Her investigation originated in untidy and often impenetrable Milanese archives, and as such she first sought to answer the question: was there, corresponding to the corpus astronomicum, a corpus astrologicum composing a standard late-medieval and renaissance university reading curriculum? She proceeds, from student notes, transcriptions, and book lists, to reconstruct oft-assigned texts and estimate their ubiquity within the curriculum at the local University of Pavia. Her reconstruction consists of Sacrobosco’s Algorismus, Euclid’s Elementa geometriae, Theorica Planetarum, Messhallah’s De astrolabio, Alcabitius’s Introductorius ad iudicia astrorum, pseudo-Ptolemy’s Centriloquium, Tetrabiblos, and the third book of his Almagest. Perhaps most interesting among this reading list: William of England’s De urina non visa, an instruction in the interpretation and analysis of urine, not by inspecting it, but by casting a horoscope. The reconstruction of this Pavian curriculum lays an important foundation for Azzalini, most of the physician-astrologers explored in her text were educated at Pavia.

With the educational and theoretical context of Italian Renaissance astrology well established, Azzolini proceeds to her main subject: astrological practice in the courtly context. The volume progresses chronologically through the Sforza dynasty beginning with Bianca Maria Visconti and her husband Francesco Sforza and ending with Ludovico Sforza. Notably, the fourth chapter, focused on Gian Galeazzo Sforza, dives into medical astrology. The other chapters focus on the role of astrology in political/martial consultation including nativities, elections (the proper time to initiate an action), and interrogations (Q&A).

While much of the volume, as did contemporaneous astrology, focuses on the influences of the constant celestial bodies — the planets, fixed stars, and luminaries (sun and moon), some scraps pertaining to comets can be scrounged, mostly from the notes.

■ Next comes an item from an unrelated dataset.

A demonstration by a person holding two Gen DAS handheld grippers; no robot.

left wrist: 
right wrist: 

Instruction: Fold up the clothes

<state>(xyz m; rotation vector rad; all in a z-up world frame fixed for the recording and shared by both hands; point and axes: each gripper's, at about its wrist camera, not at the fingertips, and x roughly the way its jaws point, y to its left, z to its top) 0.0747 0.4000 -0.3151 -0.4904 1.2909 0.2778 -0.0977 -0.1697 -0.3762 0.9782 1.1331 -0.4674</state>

In 1472, two astrologers were asked to interpret the appearance of a comet, countermanding the plague warnings of prophets, instead predicting wars in distant lands and troubles for Christianity. By the time of its disappearance, Duke Galeazzo had ordered five astrological interpretations of the comet. In 1491, a comet happened to accompany the marriage of ducal heir Ludovico. It was interpreted as a sign of dynastic legitimation. In 1456, a physician-astrologer prepared a iudicium (judgment/prediction) for Ludovico Gonzaga in response to a (known now as Halley’s) comet. This assessment of a rare phenomenon was considered a kind of “astrological intelligence.” In preparing it, the astrologer referenced Eusebius, Aristotle, Ptolemy, and Haly Avenrodoan (Ali Ibn Ridwan) on the nature and properties of comets.